When two or more pathogens were detected, the result was defined as a mixed pathogen infection. As shown in Table 5, mNGS detected 99 (30.7%) positive cases for single pathogens and 203 (62.8%) positive cases for mixed pathogens, whereas CMT detected 121 (37.5%) positive cases for single pathogens and 59 (18.3%) positive cases for mixed pathogens. The overall positivity rate of mNGS for mixed infections was significantly greater than that of CMT (p<0.001). mNGS demonstrated superior performance to CMT in terms of species diversity and detection rates for all pathogen types, including bacteria, fungi, viruses, and chlamydia (Figure 4A). Among single infections, bacterial infections were the most common. In mixed infections, the most frequently detected combination by mNGS was bacterial-fungal (109/323, 33.7%), followed by bacterial-bacterial (74/323, 22.9%). In contrast, CMT detected only 23 (7.1%) bacterial-fungal infections, 35 (10.8%) bacterial-bacterial infections, and 1 (0.3%) fungal-fungal mixed infection. Notably, mixed infections involving viruses were detected exclusively by mNGS. mNGS identified a significantly greater number of mixed infection types than did CMT (Figure 4B). In cases of mixed infections, mNGS failed to identify 5 cases of Pseudomonas aeruginosa, 5 cases of Klebsiella pneumoniae, 2 cases of Staphylococcus aureus, 2 cases of Candida tropicalis, and 1 case of Candida albicans, whereas CMT was positive.
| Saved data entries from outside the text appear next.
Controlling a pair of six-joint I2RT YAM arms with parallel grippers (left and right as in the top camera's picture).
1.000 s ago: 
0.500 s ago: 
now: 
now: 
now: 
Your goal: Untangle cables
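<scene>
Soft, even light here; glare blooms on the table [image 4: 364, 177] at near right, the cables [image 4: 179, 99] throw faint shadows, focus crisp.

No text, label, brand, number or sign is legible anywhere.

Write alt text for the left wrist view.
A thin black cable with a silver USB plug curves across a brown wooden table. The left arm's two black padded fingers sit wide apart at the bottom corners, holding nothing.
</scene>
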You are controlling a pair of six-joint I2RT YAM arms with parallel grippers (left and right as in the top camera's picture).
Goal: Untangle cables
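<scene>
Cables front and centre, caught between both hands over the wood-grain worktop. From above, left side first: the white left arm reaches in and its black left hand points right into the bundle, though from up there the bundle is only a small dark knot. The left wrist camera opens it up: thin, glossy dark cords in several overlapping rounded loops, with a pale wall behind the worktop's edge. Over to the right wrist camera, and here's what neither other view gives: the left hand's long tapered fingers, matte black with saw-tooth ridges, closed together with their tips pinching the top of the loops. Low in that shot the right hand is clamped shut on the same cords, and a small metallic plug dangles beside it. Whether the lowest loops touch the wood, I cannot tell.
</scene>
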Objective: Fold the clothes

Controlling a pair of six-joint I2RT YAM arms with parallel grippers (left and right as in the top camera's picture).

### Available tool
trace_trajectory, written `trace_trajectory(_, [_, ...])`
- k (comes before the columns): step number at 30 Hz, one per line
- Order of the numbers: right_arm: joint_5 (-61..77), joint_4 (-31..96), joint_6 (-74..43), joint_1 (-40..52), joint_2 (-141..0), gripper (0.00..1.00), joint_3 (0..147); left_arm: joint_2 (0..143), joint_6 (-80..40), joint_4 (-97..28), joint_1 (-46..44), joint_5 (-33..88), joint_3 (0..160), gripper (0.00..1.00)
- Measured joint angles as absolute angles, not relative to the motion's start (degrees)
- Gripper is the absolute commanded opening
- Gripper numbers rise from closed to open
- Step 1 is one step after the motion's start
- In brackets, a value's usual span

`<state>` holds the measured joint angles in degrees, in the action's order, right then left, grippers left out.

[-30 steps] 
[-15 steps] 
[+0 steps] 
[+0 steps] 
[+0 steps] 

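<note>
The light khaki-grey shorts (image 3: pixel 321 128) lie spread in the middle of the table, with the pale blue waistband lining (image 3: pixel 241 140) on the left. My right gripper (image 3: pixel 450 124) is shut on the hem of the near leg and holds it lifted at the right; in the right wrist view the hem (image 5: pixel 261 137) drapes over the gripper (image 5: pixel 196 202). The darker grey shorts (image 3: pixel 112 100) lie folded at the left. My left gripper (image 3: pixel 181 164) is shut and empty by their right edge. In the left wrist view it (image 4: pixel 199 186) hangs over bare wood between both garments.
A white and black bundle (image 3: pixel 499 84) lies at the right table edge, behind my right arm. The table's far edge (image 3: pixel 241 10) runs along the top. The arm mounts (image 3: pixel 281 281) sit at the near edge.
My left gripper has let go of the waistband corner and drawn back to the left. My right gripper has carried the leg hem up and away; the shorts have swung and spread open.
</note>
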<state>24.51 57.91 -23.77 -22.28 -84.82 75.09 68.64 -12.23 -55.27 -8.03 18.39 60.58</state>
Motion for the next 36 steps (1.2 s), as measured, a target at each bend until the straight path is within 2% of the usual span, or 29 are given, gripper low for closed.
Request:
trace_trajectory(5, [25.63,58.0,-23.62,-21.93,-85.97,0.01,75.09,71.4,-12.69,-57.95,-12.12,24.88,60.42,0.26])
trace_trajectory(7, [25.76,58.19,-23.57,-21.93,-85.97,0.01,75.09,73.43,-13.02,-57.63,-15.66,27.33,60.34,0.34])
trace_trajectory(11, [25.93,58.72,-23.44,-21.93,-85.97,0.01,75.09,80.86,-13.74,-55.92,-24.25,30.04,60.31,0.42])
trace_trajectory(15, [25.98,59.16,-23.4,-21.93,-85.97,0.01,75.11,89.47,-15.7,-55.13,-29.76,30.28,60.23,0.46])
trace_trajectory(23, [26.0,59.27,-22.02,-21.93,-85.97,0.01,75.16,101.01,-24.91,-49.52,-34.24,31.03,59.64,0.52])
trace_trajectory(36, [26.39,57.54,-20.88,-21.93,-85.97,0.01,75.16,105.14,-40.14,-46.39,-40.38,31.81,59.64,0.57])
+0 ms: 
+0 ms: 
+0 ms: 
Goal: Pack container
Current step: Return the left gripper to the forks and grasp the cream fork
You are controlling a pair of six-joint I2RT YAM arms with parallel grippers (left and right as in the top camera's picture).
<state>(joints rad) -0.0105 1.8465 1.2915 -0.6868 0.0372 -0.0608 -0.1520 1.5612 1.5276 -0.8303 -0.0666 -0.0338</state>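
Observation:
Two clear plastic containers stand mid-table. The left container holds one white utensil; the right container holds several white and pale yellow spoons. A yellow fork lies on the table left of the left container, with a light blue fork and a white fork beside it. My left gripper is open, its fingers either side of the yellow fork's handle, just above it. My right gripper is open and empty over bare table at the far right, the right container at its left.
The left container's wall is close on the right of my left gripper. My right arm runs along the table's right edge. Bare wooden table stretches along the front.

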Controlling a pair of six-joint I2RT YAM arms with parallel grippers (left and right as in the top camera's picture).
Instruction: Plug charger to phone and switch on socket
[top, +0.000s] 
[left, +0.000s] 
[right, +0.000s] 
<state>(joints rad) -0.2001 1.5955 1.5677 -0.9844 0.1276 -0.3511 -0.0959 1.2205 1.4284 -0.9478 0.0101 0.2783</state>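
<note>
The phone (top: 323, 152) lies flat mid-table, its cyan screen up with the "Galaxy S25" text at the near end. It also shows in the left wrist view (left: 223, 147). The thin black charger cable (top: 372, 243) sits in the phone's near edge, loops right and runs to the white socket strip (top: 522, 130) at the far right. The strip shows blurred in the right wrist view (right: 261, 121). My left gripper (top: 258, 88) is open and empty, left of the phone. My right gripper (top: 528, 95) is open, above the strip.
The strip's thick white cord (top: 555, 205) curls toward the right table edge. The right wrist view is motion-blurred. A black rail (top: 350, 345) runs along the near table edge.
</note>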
Figure 4. Distribution of single and mixed infections detected by mNGS and CMT. (A) Distribution of pathogen types detected by mNGS and CMT. (B) Distribution of single and mixed infection types detected by mNGS and CMT.
4 Discussion
Severe pneumonia is associated with high mortality and pulmonary and extrapulmonary complications (Niederman, 2022; Salluh et al., 2024). The lack of effective early pathogenetic diagnosis and treatment in patients with severe pneumonia may lead to disease progression with complications such as life-threatening sepsis and multiorgan failure, further increasing the risk of mortality (Collaborators, 2022). Pathogenic culture is the gold standard for the clinical diagnosis of infectious diseases. However, early empirical antibiotic treatment, slow growth of pathogen cultures, and strict requirements for the culture environment reduce the sensitivity of traditional culture methods (Jia et al., 2023). mNGS, a highly efficient and unbiased technology that is not dependent on culture, can potentially overcome the limitations of traditional detection methods and provide valuable pathogenic diagnostic tools for infectious diseases.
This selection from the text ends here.